What you need to do: Without including any pictures, return the records below exactly as written.
***** Records supplied *****
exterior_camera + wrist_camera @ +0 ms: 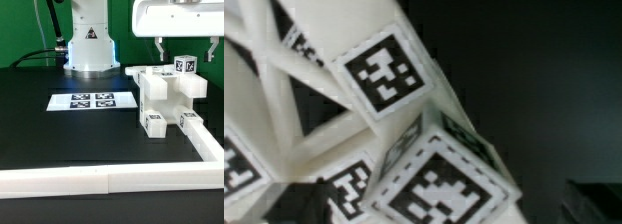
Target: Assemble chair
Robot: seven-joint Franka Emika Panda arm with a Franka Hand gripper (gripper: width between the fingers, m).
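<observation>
The white chair parts (pixel 165 95) sit in a cluster at the exterior view's right, against the white rail. They are blocky pieces with black-and-white tags, and one tagged piece (pixel 183 65) sticks up highest. My gripper (pixel 186 48) hangs right above this cluster, its two dark fingers (pixel 160 46) spread wide on either side of the top piece, touching nothing that I can see. In the wrist view the tagged white pieces (pixel 393 75) fill the picture up close, and my gripper (pixel 438 212) is open, with only dark finger edges (pixel 589 200) showing.
The marker board (pixel 90 101) lies flat at the table's middle. The robot base (pixel 88 45) stands behind it. A white rail (pixel 100 180) runs along the front edge and up the exterior view's right side (pixel 205 140).
</observation>
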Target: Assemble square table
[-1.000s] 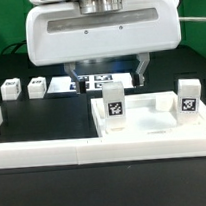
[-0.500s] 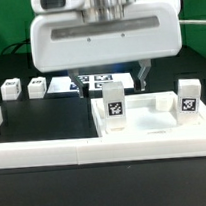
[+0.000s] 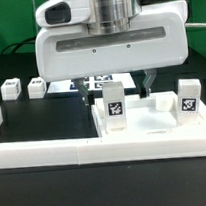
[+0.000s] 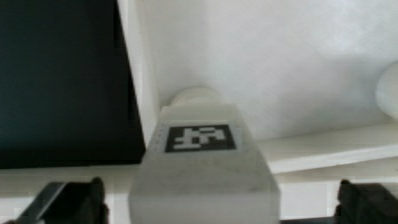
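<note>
Two of the four small white tagged legs are seen standing on the white plastic square tabletop (image 3: 153, 129). The tabletop lies flat, raised rim upward, on the black bench (image 3: 52, 120) toward the exterior view's right, just behind the long low white border wall (image 3: 45, 152). The first upright leg (image 3: 113, 103) is set at the tabletop's corner toward the exterior view's left, and the second upright leg (image 3: 189, 97) at the corner toward its right. Whether either is fully seated in its socket cannot be told.

One loose leg (image 3: 10, 90) and another loose leg (image 3: 36, 88) are placed near each other on the bench, well apart from the tabletop. The task is therefore judged about half done: these two are left to be fitted, and the first upright leg may need tightening.

The white two-finger hand (image 3: 115, 88) is positioned over the first upright leg. It is released, and nothing is grasped. In the wrist view its fingers (image 4: 71, 205) are seen on either side of that leg, with a gap on each side.

The long axis of each upright leg is vertical, and the tagged faces are turned toward the exterior camera.
</note>
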Robot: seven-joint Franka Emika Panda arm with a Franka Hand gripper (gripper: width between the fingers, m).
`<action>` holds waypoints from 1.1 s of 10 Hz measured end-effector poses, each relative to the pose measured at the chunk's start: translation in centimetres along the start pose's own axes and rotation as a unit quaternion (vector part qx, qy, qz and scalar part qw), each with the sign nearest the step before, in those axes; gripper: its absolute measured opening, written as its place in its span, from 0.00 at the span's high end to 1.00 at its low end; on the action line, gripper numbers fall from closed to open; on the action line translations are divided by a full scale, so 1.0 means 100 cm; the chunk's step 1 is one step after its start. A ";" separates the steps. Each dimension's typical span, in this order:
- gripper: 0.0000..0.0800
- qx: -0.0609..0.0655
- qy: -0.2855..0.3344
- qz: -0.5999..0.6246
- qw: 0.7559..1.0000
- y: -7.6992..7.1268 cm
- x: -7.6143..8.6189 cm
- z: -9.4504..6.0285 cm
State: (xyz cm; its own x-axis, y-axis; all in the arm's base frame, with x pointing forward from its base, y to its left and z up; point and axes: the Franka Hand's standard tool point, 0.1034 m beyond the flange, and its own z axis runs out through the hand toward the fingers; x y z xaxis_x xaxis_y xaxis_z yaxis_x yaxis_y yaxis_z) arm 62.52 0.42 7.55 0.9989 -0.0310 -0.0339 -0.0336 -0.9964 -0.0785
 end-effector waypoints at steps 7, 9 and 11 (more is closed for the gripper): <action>0.63 0.007 0.019 0.096 0.995 0.004 0.004 0.000; 0.63 0.009 0.026 0.217 0.976 0.004 0.004 0.001; 0.63 0.042 -0.001 0.390 0.920 0.006 0.000 0.002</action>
State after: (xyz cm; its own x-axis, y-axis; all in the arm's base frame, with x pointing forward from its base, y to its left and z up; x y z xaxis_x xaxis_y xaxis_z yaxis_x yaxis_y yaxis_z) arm 62.51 -0.13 7.31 0.6707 -0.7330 -0.1135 -0.7417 -0.6623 -0.1057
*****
Exercise result:
exterior_camera + wrist_camera @ +0 ms: 
Target: Assemble chair
Robot: seven-joint Franka Emika Panda arm with a Franka Hand gripper (gripper: width between the fingers, m).
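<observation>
The white chair parts (pixel 165 95) sit in a cluster at the exterior view's right, against the white rail. They are blocky pieces with black-and-white tags, and one tagged piece (pixel 183 65) sticks up highest. My gripper (pixel 186 48) hangs right above this cluster, its two dark fingers (pixel 160 46) spread wide on either side of the top piece, touching nothing that I can see. In the wrist view the tagged white pieces (pixel 393 75) fill the picture up close, and my gripper (pixel 438 212) is open, with only dark finger edges (pixel 589 200) showing.
The marker board (pixel 90 101) lies flat at the table's middle. The robot base (pixel 88 45) stands behind it. A white rail (pixel 100 180) runs along the front edge and up the exterior view's right side (pixel 205 140).
</observation>
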Target: Assemble square table
[-1.000s] 
[-0.500s] 
[+0.000s] 
[+0.000s] 
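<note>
Two of the four small white tagged legs are seen standing on the white plastic square tabletop (image 3: 153, 129). The tabletop lies flat, raised rim upward, on the black bench (image 3: 52, 120) toward the exterior view's right, just behind the long low white border wall (image 3: 45, 152). The first upright leg (image 3: 113, 103) is set at the tabletop's corner toward the exterior view's left, and the second upright leg (image 3: 189, 97) at the corner toward its right. Whether either is fully seated in its socket cannot be told.

One loose leg (image 3: 10, 90) and another loose leg (image 3: 36, 88) are placed near each other on the bench, well apart from the tabletop. The task is therefore judged about half done: these two are left to be fitted, and the first upright leg may need tightening.

The white two-finger hand (image 3: 115, 88) is positioned over the first upright leg. It is released, and nothing is grasped. In the wrist view its fingers (image 4: 71, 205) are seen on either side of that leg, with a gap on each side.

The long axis of each upright leg is vertical, and the tagged faces are turned toward the exterior camera.
</note>
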Robot: seven-joint Franka Emika Panda arm with a Franka Hand gripper (gripper: width between the fingers, m).
`<action>` holds waypoints from 1.1 s of 10 Hz measured end-effector poses, each relative to the pose measured at the chunk's start: translation in centimetres along the start pose's own axes and rotation as a unit quaternion (vector part qx, qy, qz and scalar part qw), each with the sign nearest the step before, in those axes; gripper: its absolute measured opening, written as its place in its span, from 0.00 at the span's high end to 1.00 at its low end; on the action line, gripper numbers fall from closed to open; on the action line translations are divided by a full scale, so 1.0 means 100 cm; the chunk's step 1 is one step after its start. A ";" separates the steps. Each dimension's typical span, in this order:
- gripper: 0.0000..0.0800
- qx: -0.0609..0.0655
- qy: -0.2855..0.3344
- qz: -0.5999..0.6246
- qw: 0.7559..1.0000
- y: -7.6992..7.1268 cm
- x: -7.6143..8.6189 cm
- z: -9.4504..6.0285 cm
State: (xyz cm; its own x-axis, y-axis; all in the arm's base frame, with x pointing forward from its base, y to its left and z up; point and axes: the Franka Hand's standard tool point, 0.1034 m beyond the flange, and its own z axis runs out through the hand toward the fingers; x y z xaxis_x xaxis_y xaxis_z yaxis_x yaxis_y yaxis_z) arm 62.52 0.42 7.55 0.9989 -0.0310 -0.0339 -0.0336 -0.9964 -0.0785
 end-effector waypoints at steps 7, 9 and 11 (more is closed for the gripper): <action>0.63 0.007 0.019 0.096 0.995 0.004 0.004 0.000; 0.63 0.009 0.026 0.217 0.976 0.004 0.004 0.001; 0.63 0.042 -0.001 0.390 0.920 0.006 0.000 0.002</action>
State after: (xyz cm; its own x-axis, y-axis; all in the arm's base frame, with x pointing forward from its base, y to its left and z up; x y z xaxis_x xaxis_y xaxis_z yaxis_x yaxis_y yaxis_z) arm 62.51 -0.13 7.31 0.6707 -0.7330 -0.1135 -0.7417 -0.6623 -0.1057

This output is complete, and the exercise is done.